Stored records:
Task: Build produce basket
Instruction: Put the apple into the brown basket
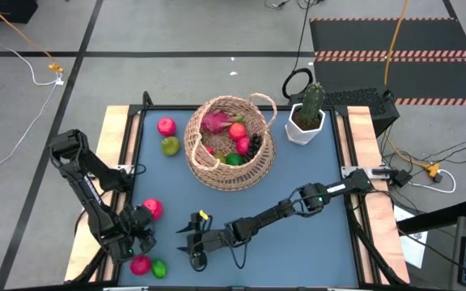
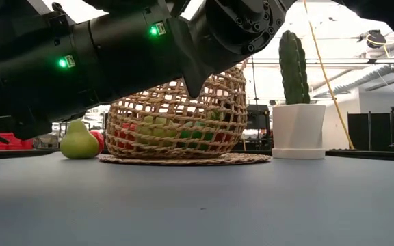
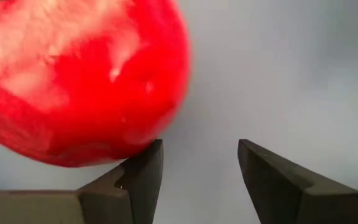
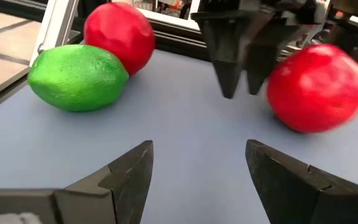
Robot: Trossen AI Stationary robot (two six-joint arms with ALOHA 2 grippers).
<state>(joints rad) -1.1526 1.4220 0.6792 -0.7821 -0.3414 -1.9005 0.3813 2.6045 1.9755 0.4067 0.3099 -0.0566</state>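
Observation:
The tan wicker basket (image 1: 229, 144) (image 2: 176, 123) stands on its flat base at mid table. Inside it are a pink dragon fruit (image 1: 214, 123), red apples, a lime and dark grapes. A red apple (image 1: 167, 126) and a pear (image 1: 171, 145) (image 2: 79, 140) lie to the basket's left. Near the table's near-left corner, my left gripper (image 1: 140, 233) (image 3: 197, 144) is open, its fingers pointing down beside a red apple (image 1: 152, 208) (image 3: 79, 81) (image 4: 316, 87). Another red apple (image 1: 140, 264) (image 4: 120, 34) and a lime (image 1: 159, 267) (image 4: 78, 76) lie nearer the edge. My right gripper (image 1: 194, 242) (image 4: 197, 146) is open and low, facing these fruits. My left gripper has the tip of one finger (image 3: 148, 165) right at the lower edge (image 3: 129, 149) of the red apple, which lies on the table outside the gap between the fingers. I cannot tell whether the finger touches the apple.
A green cactus in a white hexagonal pot (image 1: 307, 117) (image 2: 297, 130) stands right of the basket at the far edge. Wooden rails (image 1: 113, 162) run along the table's left and right sides. Bare blue tabletop (image 1: 314, 242) lies at the near right, under the outstretched right arm (image 1: 298, 202).

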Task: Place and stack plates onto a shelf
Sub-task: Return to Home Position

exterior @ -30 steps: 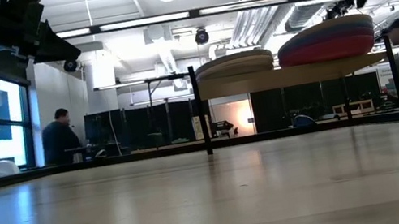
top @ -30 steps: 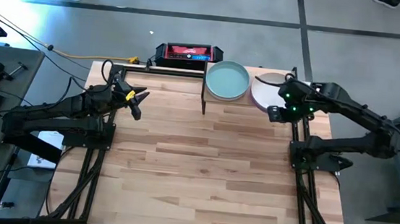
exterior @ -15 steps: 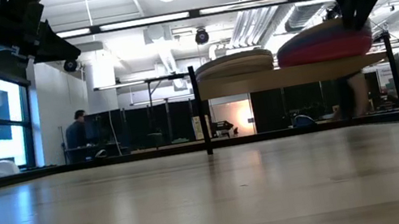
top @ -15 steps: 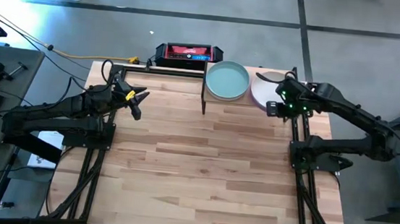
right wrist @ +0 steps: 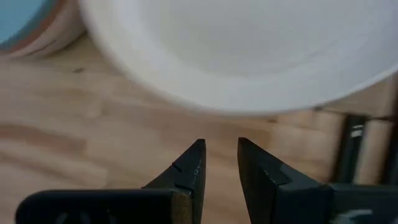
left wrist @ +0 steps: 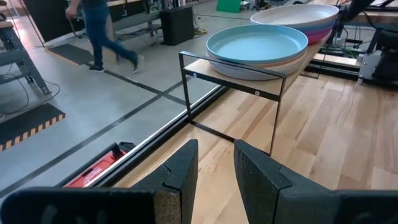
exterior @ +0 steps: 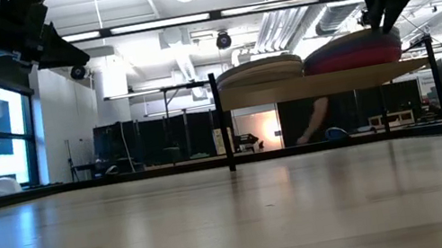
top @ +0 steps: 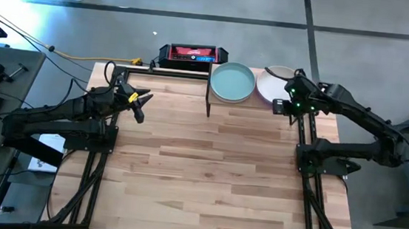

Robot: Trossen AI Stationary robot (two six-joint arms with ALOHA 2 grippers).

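Right pincer (right wrist: pixel 221 144) hangs at the right end of the shelf (exterior: pixel 288 90), its two fingers a narrow gap apart and holding nothing, tips aimed at the rim of the white plate (right wrist: pixel 249 43). That plate tops the right stack (exterior: pixel 352 51), with magenta and purple rims showing beneath it. From table height the pincer reaches down to the stack's upper edge, and it is unclear whether it touches. Just beside it, on the shelf's left half, sits the left stack (exterior: pixel 259 71), topped by a pale blue plate (left wrist: pixel 256 42). All the plates in view are on the shelf, which stands at the far edge of the table (top: pixel 207 167). Left pincer (left wrist: pixel 216 146) waits well apart from the shelf, over the table's left side, its fingers slightly parted and empty. A person (left wrist: pixel 102 31) walks across the floor beyond the shelf.
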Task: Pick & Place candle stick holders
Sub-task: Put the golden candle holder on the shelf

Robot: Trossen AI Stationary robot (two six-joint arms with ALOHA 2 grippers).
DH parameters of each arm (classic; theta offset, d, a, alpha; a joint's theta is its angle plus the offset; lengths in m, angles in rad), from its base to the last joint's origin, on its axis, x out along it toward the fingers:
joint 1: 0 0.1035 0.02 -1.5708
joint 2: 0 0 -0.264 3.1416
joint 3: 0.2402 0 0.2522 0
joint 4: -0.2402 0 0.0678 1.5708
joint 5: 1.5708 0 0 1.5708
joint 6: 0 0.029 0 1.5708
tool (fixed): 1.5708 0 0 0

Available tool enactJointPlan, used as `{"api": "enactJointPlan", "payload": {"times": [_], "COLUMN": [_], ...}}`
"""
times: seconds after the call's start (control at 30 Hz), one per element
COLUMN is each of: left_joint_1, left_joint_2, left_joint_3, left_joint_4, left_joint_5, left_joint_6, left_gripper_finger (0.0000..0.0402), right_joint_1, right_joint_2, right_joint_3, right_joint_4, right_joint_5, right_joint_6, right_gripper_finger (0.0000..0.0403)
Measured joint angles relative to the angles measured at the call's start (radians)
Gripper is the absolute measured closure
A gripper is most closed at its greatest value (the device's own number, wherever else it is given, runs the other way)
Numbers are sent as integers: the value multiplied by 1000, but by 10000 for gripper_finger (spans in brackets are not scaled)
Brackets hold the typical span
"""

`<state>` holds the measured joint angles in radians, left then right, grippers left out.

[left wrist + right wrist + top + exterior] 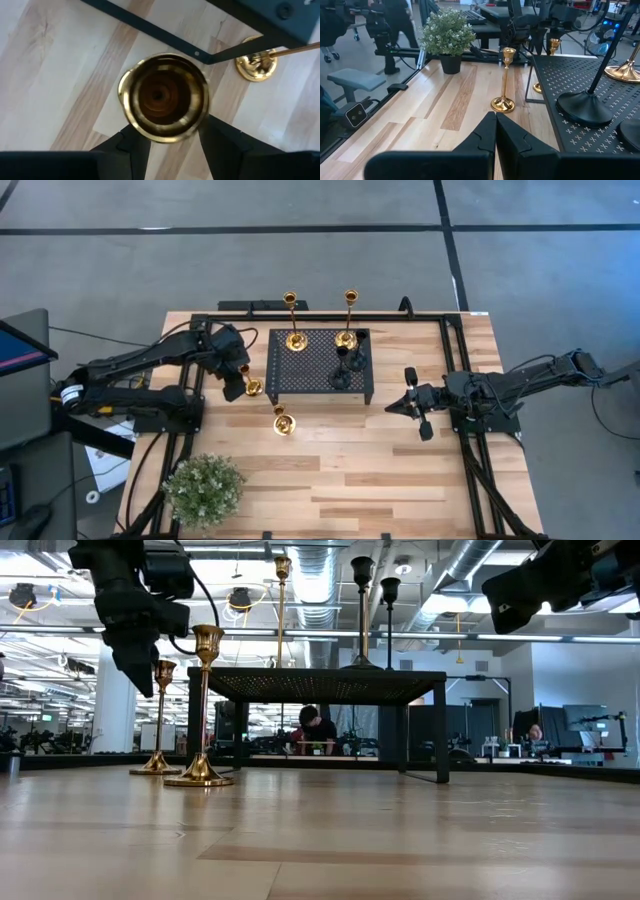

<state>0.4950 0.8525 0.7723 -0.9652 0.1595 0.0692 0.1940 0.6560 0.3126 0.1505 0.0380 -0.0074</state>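
the left gripper (237, 383) hangs just off the left edge of the black perforated stand (321, 364), its fingers (134, 145) spread on either side of a short gold holder (163, 98) that stands on the table; i cannot tell whether they touch its cup. seen from table height, that holder (157, 719) rises beside the dark gripper, to the left of the stand. a second short gold holder (283, 421) stands free on the wood in front of the stand's left corner, clear of both arms. on top of the stand are two tall slim gold holders, one near its back left corner (293, 319) and one near its back right corner (348, 317), and close to the right one are two black holders (350, 357) standing near each other. the right gripper (405, 408) waits off the stand's right side, above the table, its fingers (479, 140) pressed together on nothing. a green potted plant (203, 489) sits well out from the stand, at the table's (350, 470) front left corner. beyond the stand, a person (312, 726) sits at a desk in the room.
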Motion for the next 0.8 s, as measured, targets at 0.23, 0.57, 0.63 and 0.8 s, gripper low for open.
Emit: {"api": "enactJointPlan", "payload": {"times": [0.23, 0.57, 0.63, 0.8], "left_joint_1": [0, 0, 0, 0], "left_joint_2": [-38, -104, -108, -106], "left_joint_3": [15, 127, 147, 204], "left_joint_4": [-25, -41, -41, -38], "left_joint_5": [6, 6, 7, 7], "left_joint_6": [0, -8, -26, -115], "left_gripper_finger": [252, 255, 256, 256], "right_joint_1": [0, -1, -1, -1], "right_joint_2": [0, 0, 0, 0], "right_joint_3": [0, 0, 0, 0], "right_joint_4": [0, 1, 2, 2], "right_joint_5": [0, 0, 0, 0], "right_joint_6": [0, 6, 7, 8], "right_gripper_finger": [403, 403, 403, 403]}}
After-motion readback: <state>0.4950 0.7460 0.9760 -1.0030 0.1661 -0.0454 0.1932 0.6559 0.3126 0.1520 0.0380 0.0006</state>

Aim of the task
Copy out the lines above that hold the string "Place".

Answer to this problem
Task: Place and stack plates onto a shelf
Task: Pick & Place candle stick holders

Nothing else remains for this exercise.